Avec la tenue d’au moins trois élections générales et la négociation du Brexit au Conseil européen, 2017 sera une année décisive pour l’avenir de l’Union européenne.
 
Et ailleurs en Europe
Il y aura d’abord, en mars, des élections générales aux Pays-Bas. Un autre parti d’extrême droite, le PVV, le Parti de la liberté (même nom que le FPÖ autrichien), est devenu la formation politique la plus populaire au pays. Ce parti, dirigé par le très populiste Geert Wilders, se pose comme un farouche opposant à l’immigration. Son chef a d’ailleurs été condamné par un tribunal au début de décembre pour discrimination à l’égard de la minorité marocaine néerlandaise.
Il y aura ensuite en France des élections présidentielles en mai, suivies des législatives en juin. Que ce soit dans les sondages des dernières années, ou lors des élections municipales, régionales, départementales depuis 2014, c’est toujours le Front national de Marine Le Pen qui obtient les meilleurs résultats, du moins au premier tour de scrutin. Ses appuis varient entre 30 % et 40 %.
Marine Le Pen, Front national
Marine Le Pen, Front national Photo : Reuters/Charles Platiau
Aucun autre parti traditionnel français n’arrive à obtenir ce genre d’appui actuellement en France.
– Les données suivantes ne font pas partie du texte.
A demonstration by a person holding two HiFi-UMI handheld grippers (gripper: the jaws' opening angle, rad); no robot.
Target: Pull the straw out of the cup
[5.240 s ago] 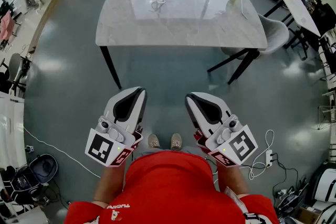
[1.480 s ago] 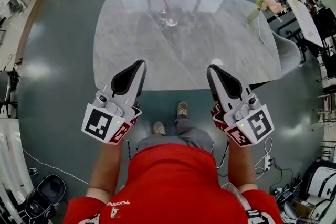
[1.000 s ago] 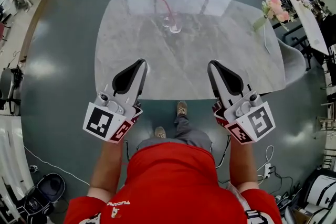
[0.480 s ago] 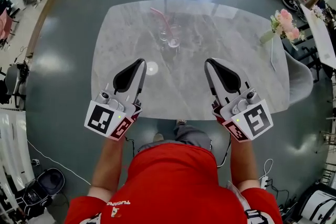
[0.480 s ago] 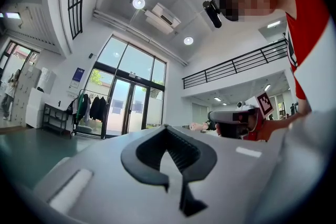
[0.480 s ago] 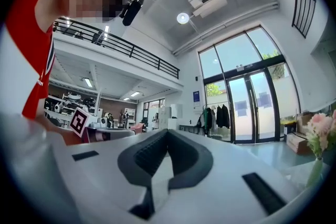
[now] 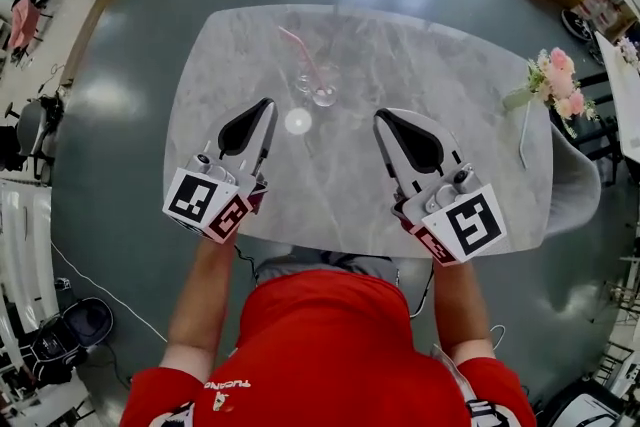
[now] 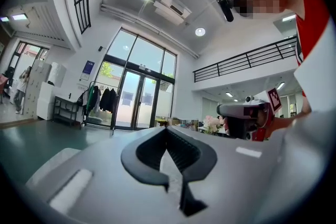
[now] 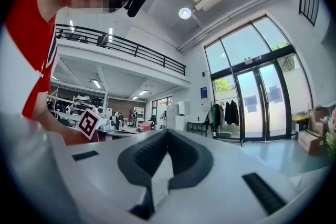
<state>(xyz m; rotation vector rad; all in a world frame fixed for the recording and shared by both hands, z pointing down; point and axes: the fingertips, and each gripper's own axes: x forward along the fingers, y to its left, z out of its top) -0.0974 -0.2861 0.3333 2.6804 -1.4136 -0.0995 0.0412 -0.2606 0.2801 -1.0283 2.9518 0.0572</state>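
Observation:
A clear glass cup (image 7: 322, 95) stands on the marble table (image 7: 340, 185), toward its far middle. A pink straw (image 7: 296, 53) leans out of it to the upper left. My left gripper (image 7: 268, 103) hovers over the table just left of and nearer than the cup, jaws shut and empty. My right gripper (image 7: 380, 115) is to the cup's right, also shut with nothing in it. Both gripper views look level across the room and neither shows the cup; the left gripper (image 8: 167, 129) and right gripper (image 9: 167, 131) show closed pads there.
A vase of pink flowers (image 7: 556, 81) stands at the table's right edge, with a grey chair (image 7: 582, 187) beyond it. A bright light reflection (image 7: 297, 121) lies on the tabletop near the cup. Boxes and furniture line the room's edges.
The person has walked up to the table. Both grippers, earlier over the floor in front of it, now hang over the tabletop near the cup. Both stayed shut.

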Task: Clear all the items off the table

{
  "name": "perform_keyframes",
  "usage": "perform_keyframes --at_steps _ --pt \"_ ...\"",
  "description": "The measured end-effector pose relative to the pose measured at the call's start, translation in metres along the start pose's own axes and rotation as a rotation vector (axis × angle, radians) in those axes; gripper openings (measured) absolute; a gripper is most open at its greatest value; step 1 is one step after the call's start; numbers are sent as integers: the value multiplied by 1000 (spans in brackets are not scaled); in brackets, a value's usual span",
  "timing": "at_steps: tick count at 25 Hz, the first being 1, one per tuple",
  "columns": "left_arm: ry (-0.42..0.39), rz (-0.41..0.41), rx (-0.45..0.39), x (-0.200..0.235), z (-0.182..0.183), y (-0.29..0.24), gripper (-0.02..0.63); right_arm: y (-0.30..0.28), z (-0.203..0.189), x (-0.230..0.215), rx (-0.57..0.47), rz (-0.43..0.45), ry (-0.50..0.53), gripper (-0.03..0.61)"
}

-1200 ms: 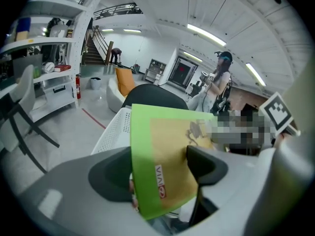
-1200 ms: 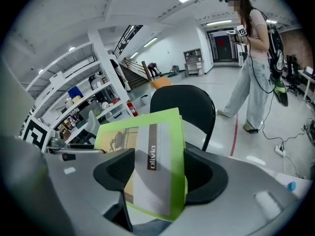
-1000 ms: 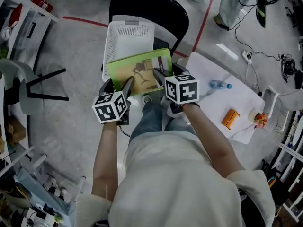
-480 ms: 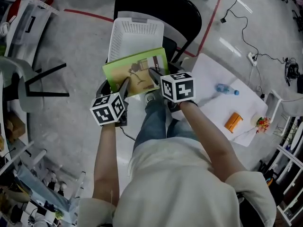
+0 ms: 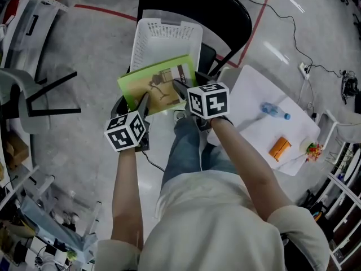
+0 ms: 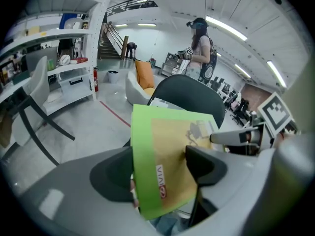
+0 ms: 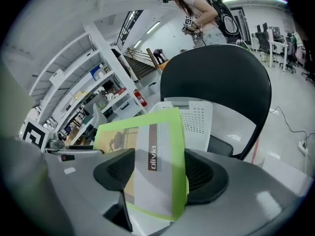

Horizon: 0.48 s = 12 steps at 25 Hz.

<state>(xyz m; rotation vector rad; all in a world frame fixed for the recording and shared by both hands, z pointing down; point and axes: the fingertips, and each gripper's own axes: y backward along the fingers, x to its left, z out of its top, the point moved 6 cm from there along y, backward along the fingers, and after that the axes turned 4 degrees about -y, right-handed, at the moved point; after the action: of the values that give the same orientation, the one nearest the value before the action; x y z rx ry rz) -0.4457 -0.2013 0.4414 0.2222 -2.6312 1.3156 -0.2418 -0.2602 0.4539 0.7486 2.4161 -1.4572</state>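
Grippers share one load: left gripper (image 5: 144,101), jaws just tightened, and right gripper (image 5: 178,87) both clamp the green book (image 5: 159,79), lying 9-to-3 o'clock, white basket (image 5: 167,37) just beyond at 12 o'clock.

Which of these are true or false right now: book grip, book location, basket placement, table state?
1. The left gripper and the right gripper both clamp the green book. True.
2. The book lies inside the white basket. False: the grippers hold it at the basket's near edge.
3. The basket sits on a black chair. True.
4. The table is cleared. False: a bottle and an orange item lie on it.
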Motion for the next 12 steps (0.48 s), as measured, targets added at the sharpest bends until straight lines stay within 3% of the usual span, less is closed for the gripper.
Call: perform_keyframes --at_steps 12 --pt "27 40 27 22 -5 -22 328 -39 2 -2 57 21 -1 304"
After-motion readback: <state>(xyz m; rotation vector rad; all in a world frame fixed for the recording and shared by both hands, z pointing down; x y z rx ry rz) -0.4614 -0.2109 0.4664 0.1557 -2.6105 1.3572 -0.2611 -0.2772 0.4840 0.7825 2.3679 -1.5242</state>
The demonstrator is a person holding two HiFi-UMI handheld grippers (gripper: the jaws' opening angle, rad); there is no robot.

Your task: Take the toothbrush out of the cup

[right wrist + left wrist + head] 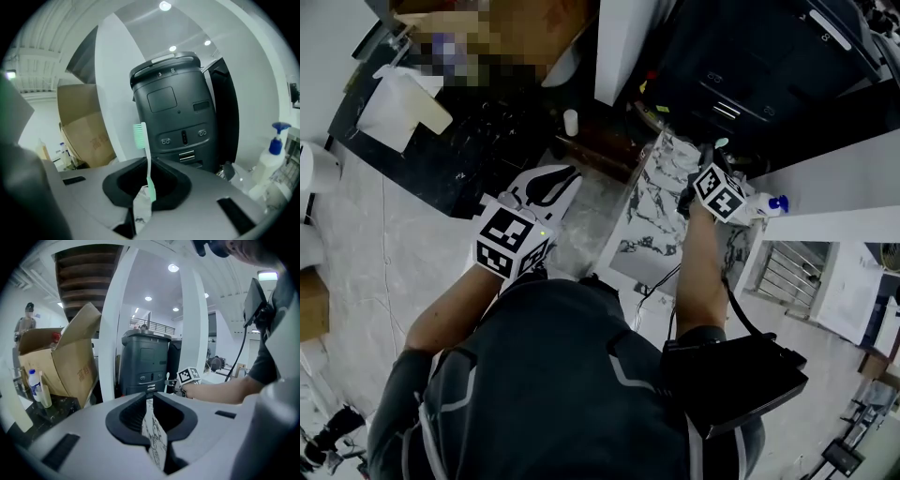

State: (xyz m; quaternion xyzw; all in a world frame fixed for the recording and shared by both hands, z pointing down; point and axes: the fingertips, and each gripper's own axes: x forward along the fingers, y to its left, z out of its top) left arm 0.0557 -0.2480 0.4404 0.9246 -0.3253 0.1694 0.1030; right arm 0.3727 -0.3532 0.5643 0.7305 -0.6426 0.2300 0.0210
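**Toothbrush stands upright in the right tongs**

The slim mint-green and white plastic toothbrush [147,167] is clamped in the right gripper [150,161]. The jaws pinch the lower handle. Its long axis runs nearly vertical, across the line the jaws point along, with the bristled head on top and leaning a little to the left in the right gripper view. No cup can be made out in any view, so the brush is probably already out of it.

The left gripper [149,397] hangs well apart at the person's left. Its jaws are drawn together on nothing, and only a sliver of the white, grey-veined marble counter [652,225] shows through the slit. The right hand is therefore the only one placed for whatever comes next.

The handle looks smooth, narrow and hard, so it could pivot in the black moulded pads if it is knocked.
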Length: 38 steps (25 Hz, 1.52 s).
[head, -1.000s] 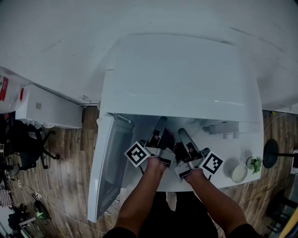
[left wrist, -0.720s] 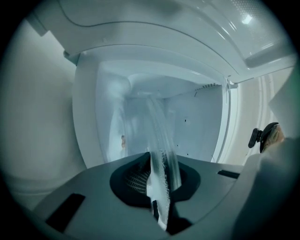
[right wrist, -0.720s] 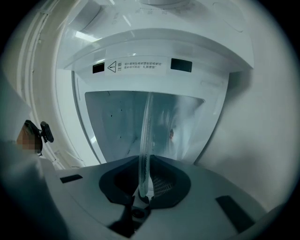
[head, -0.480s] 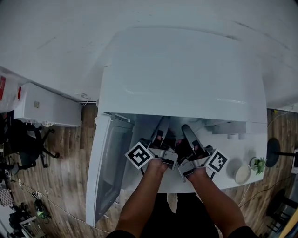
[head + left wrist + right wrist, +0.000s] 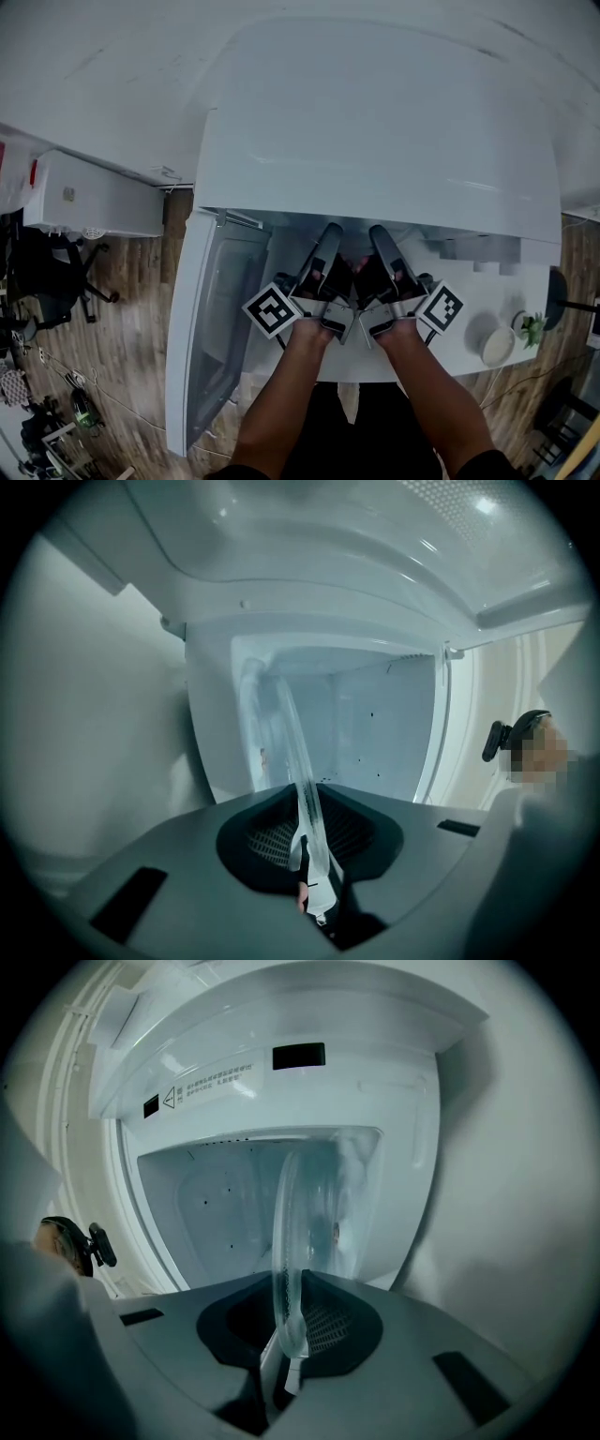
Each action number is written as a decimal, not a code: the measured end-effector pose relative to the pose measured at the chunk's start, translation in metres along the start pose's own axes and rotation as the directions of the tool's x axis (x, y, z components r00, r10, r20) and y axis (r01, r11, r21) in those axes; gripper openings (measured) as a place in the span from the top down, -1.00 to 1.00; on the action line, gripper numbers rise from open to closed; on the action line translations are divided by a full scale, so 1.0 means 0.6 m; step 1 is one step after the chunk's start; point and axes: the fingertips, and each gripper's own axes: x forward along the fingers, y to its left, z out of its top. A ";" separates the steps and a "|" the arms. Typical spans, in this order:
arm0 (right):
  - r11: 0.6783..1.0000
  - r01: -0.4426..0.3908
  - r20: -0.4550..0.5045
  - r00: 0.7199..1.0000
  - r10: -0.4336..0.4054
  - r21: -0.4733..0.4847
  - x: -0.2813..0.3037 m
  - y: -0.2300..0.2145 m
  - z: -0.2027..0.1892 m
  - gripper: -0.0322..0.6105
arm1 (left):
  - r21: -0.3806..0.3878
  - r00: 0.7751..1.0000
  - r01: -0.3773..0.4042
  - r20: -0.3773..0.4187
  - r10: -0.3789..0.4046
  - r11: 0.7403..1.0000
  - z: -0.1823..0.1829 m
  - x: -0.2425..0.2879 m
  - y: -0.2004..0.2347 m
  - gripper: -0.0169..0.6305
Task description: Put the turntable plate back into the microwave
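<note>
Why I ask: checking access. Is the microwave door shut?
No, in the head view the door hangs open left of the microwave.

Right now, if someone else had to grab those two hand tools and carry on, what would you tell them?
The left gripper has its jaws clamped on the glass turntable plate at its rim; they have just been closing a little.
The right gripper grips the rim alongside, jaws also just closing.
The microwave has its door swung open at the left; the plate is held at the open mouth, facing the cavity.
Done: plate carried to the opening.
Left: slide it in, seat it on the cavity floor, release, withdraw.
</note>
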 end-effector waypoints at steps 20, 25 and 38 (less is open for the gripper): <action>0.992 0.089 -0.003 0.996 -0.089 -0.087 0.028 -0.006 0.023 0.61 | -0.080 1.000 -0.003 0.030 0.005 0.997 0.019 0.048 -0.007 0.69; 0.991 0.102 -0.018 0.994 -0.104 -0.089 0.041 -0.003 0.034 0.60 | -0.082 0.998 -0.051 0.035 0.054 0.995 0.024 0.067 -0.008 0.67; 0.975 0.214 -0.001 0.977 -0.215 -0.064 0.020 -0.023 0.034 0.72 | -0.070 0.989 -0.146 0.000 0.147 0.987 0.000 0.038 -0.017 0.21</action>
Encore une fois, c’est le sentiment anti-immigrants et anti-élite sociale qui agit comme leitmotiv. La France reste fortement marquée par les attentats terroristes de 2015 et 2016. Le Front national propose la tenue d'un référendum sur ce que Marine Le Pen appelle un « Frexit », sur le modèle britannique, et un resserrement des contrôles aux frontières de la France.
Suivront, en septembre 2017, les élections législatives en Allemagne. La chancelière Angela Merkel tentera de ravir un quatrième mandat, dans le contexte de la difficile gestion de la crise migratoire que l’on connaît.
Reste à voir par ailleurs si les fragiles gouvernements de coalition en Autriche, mais aussi en Italie, où progresse le parti populiste 5 étoiles, tiendront le coup pendant toute l’année.
Fait à signaler : la plupart des partis populistes européens utilisent leurs propres journaux, leurs sites web et les médias sociaux pour rejoindre directement leur électorat potentiel, ce qui leur permet de contourner ou même de contrecarrer les critiques exprimées dans les médias officiels.
La solidité de l’Union européenne est menacée de toutes parts. À Bruxelles, siège de la Commission européenne, la plus grande crainte avouée, c’est que la vague populiste engendrée par le Brexit d’abord, et par l’élection de Donald Trump aux États-Unis ensuite, ne se transforme avec le temps en un véritable tsunami.